Мы все уселись в круг на ковре в гостиной, и папа спросил:

— Ну что, мои дорогие Жаны, как прошел первый день в школе?

Он выпускал из трубки облачка дыма, и в воздухе распространялся сладкий аромат вишневого табака.

— Как прошел первый день где? — переспросил Жан В., который никогда ничего не понимает.

Я усмехнулся.

— Первый день в школе, глухарь!

— Сам ты глухарь! В глаз захотел получить?

— В глаз? От пятиклашки? Не смеши меня!

Жан Г. поднял руку — как будто все еще сидел на уроке — и с гордостью сообщил:

— Я уже получил хороший билетик! Когда у меня их будет десять, мне подарят картинку, а когда наберется десять картинок…

— …рак на горе свистнет! — закончил за него Жан В. и пригнулся — очень вовремя, потому что ему в лоб как раз летела косточка от оливки, запущенная Жаном Е.

Жан Е. — настоящий снайпер. Он еще маленький и в школу не ходит, поэтому ему нечего было рассказать про первый учебный день, вот он и придумал себе занятие — под шумок обстреливал нас обсосанными косточками, повторяя: «Прямо в яблочко, господа!» — совсем как охотник за головами Джош Рэнделл в телевизоре. Тот приговаривал так, когда убивал бандитов.

Косточка от оливки дзынькнулась об стакан — и Бэтмен, шиншилла Жана В., бросился за ней и со шлепком приземлился на журнальный столик.

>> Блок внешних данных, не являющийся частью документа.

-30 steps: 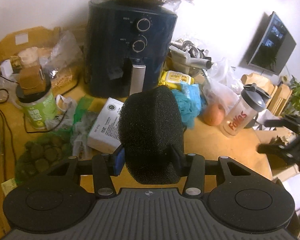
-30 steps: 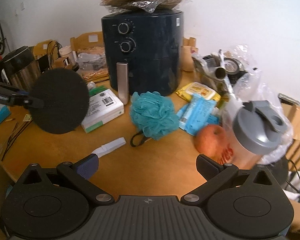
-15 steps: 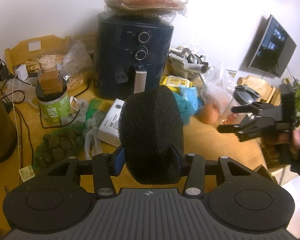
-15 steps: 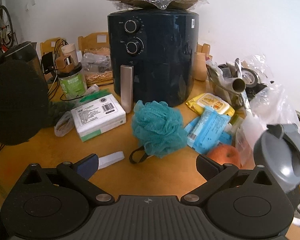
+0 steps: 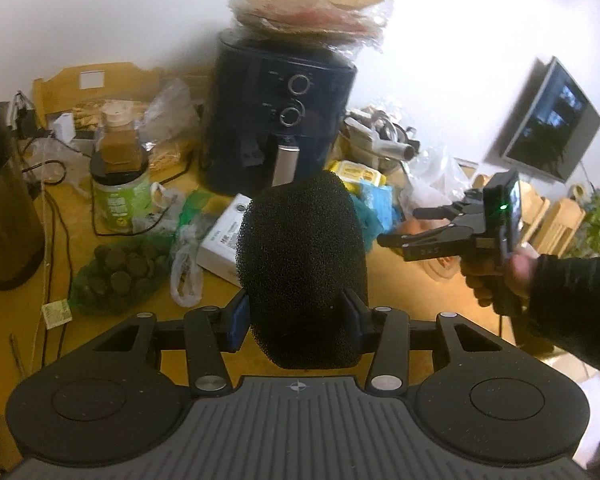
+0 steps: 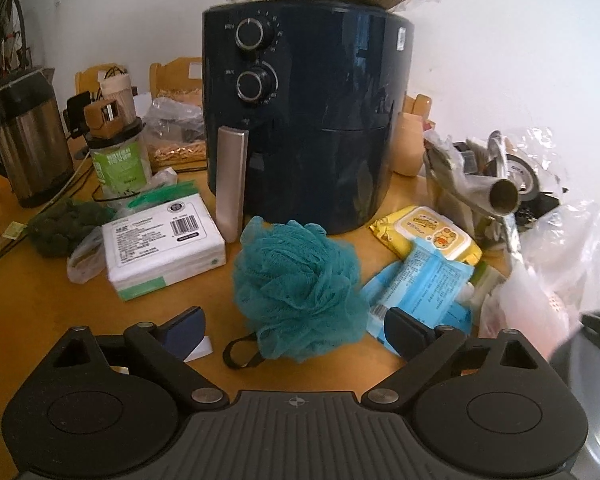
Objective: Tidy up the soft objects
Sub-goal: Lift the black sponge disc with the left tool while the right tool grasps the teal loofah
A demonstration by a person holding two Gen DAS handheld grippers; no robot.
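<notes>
My left gripper [image 5: 296, 316] is clamped on the black sponge [image 5: 302, 268]; both pads press its lower sides and the foam bulges up toward 12 o'clock, covering the centre of the left wrist view. It hangs above the wooden table [image 5: 400, 280], not touching it (as far as I can tell).

My right gripper [image 6: 294, 326] has its fingers spread wide w/ nothing between the pads. The teal bath pouf [image 6: 300, 292] lies on the table right at 12 o'clock of that claw, in the gap between the two fingertips but a bit ahead of them; its black loop [image 6: 240, 352] trails toward 7 o'clock. No contact that I can see.

In the left wrist view the right gripper [image 5: 424, 226] shows at 3 o'clock of the sponge, held in my hand [image 5: 496, 276], fingers apart and pointing left toward the clutter.

Around the pouf, right wrist view:
- air fryer [image 6: 308, 120] directly behind, at 12 o'clock, just beside it
- white tissue pack [image 6: 162, 246] at 9 o'clock, near
- blue wipes packet [image 6: 424, 284] at 3 o'clock, just beside, w/ a yellow wipes pack [image 6: 428, 232] behind at 2
- green-label jar [image 6: 120, 160] and steel kettle [image 6: 30, 136] further out at 10 o'clock
</notes>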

— Неужели нельзя сделать так, чтобы я мог спокойно выпить немного виски в кругу семьи, не опасаясь, что это чудовище… — начал было папа.

— Бэтмен — не чудовище! — обиделся Жан В. — Он — редкий вид шиншиллы. И к тому же он тоже член нашей семьи, хоть его и не зовут Жан Бэтмен.

— Боюсь, он рискует стать редким видом паштета, если ты немедленно не посадишь его обратно в клетку, — сказал папа. — Я понятно выражаюсь?

С тех пор как Бэтмен обгрыз совсем новые тапочки, которые мама подарила папе на день рождения, папа с шиншиллой Жана В. уже не такие большие друзья.

Жан В. побледнел и быстро выудил Бэтмена из-под дивана.

— Бэтмен станет паштетом? — испуганно проговорил он.

— Конечно же, папа шутит, — успокоила его мама и тут же добавила, чтобы разрядить обстановку: — Кто хочет пирожков с сыром? Только-только из духовки.

— Я! Я! — закричали мы все, однако образ мясного паштета, из которого торчат маленькие острые ушки Бэтмена, слегка подпортил нам аппетит. Это было очень обидно, потому что в честь начала учебного года мама приготовила наши любимые закуски. Обычно мы бываем от такой еды в восторге. Это похоже на закуски для пикника, и их так много, что обед уже и не нужен. Мама выставляет на стол орешки, сельдерей с творогом, тосты с плавленым сыром, хрустящие ломтики пиццы… Короче говоря — все наше любимое (конечно, не считая сельдерея, у которого такой вкус, как будто жуешь моток зубной нити).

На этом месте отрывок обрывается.